[Opening Exercise input section]

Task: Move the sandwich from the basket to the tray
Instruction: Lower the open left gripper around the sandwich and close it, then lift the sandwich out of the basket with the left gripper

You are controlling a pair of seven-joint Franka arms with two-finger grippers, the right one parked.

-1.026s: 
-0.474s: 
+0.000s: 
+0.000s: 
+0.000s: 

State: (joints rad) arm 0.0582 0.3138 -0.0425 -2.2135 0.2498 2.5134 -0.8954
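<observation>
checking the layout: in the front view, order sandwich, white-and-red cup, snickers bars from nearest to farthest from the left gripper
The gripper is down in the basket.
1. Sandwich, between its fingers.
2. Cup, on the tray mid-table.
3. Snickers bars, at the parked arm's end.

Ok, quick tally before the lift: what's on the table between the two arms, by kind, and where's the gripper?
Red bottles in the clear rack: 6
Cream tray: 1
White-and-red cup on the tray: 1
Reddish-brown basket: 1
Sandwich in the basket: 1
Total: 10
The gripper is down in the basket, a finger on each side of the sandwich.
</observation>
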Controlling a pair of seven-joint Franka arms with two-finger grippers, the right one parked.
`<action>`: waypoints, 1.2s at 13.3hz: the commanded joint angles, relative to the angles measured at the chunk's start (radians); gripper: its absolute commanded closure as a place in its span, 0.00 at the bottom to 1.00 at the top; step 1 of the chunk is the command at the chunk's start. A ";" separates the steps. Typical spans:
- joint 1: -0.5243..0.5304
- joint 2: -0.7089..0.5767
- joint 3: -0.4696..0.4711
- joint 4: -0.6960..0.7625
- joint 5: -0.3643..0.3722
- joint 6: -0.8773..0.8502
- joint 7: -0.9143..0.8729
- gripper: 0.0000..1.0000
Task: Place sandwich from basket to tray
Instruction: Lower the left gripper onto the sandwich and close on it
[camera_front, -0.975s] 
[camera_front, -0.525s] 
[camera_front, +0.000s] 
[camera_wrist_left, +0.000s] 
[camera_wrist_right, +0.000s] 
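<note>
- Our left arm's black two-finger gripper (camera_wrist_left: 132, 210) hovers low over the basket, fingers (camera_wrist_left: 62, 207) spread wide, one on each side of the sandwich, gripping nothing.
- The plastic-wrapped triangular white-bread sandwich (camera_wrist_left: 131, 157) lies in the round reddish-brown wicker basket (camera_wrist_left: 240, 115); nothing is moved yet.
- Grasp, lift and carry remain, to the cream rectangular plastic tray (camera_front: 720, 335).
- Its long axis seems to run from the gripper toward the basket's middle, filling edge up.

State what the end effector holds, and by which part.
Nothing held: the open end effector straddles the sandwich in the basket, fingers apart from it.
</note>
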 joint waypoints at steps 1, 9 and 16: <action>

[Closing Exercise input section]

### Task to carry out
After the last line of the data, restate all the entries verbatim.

### Output for this exercise
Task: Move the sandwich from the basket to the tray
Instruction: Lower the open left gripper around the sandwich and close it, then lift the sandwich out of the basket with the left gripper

You are controlling a pair of seven-joint Franka arms with two-finger grippers, the right one parked.

-1.026s: 
-0.474s: 
+0.000s: 
+0.000s: 
+0.000s: 

State: (joints rad) arm 0.0582 0.3138 -0.0425 -2.2135 0.2498 2.5134 -0.8954
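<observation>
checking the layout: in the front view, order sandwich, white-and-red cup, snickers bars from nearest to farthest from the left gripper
The gripper is down in the basket.
1. Sandwich, between its fingers.
2. Cup, on the tray mid-table.
3. Snickers bars, at the parked arm's end.

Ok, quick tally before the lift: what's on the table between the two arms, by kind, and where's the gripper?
Red bottles in the clear rack: 6
Cream tray: 1
White-and-red cup on the tray: 1
Reddish-brown basket: 1
Sandwich in the basket: 1
Total: 10
The gripper is down in the basket, a finger on each side of the sandwich.
</observation>
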Controlling a pair of seven-joint Franka arms with two-finger grippers, the right one parked.
`<action>`: waypoints, 1.2s at 13.3hz: the commanded joint angles, relative to the angles measured at the chunk's start (radians); gripper: its absolute commanded closure as a place in its span, 0.00 at the bottom to 1.00 at the top; step 1 of the chunk is the command at the chunk's start. A ";" separates the steps. Typical spans:
- joint 1: -0.5243..0.5304
- joint 2: -0.7089..0.5767
- joint 3: -0.4696..0.4711
- joint 4: -0.6960..0.7625
- joint 5: -0.3643..0.3722
- joint 6: -0.8773..0.8502
- joint 7: -0.9143..0.8729
- gripper: 0.0000..1.0000
Task: Place sandwich from basket to tray
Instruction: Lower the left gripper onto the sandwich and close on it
[camera_front, -0.975s] 
[camera_front, -0.525s] 
[camera_front, +0.000s] 
[camera_wrist_left, +0.000s] 
[camera_wrist_right, +0.000s] 
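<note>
- Our left arm's black two-finger gripper (camera_wrist_left: 132, 210) hovers low over the basket, fingers (camera_wrist_left: 62, 207) spread wide, one on each side of the sandwich, gripping nothing.
- The plastic-wrapped triangular white-bread sandwich (camera_wrist_left: 131, 157) lies in the round reddish-brown wicker basket (camera_wrist_left: 240, 115); nothing is moved yet.
- Grasp, lift and carry remain, to the cream rectangular plastic tray (camera_front: 720, 335).
- Its long axis seems to run from the gripper toward the basket's middle, filling edge up.

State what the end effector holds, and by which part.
Nothing held: the open end effector straddles the sandwich in the basket, fingers apart from it.
</note>
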 joint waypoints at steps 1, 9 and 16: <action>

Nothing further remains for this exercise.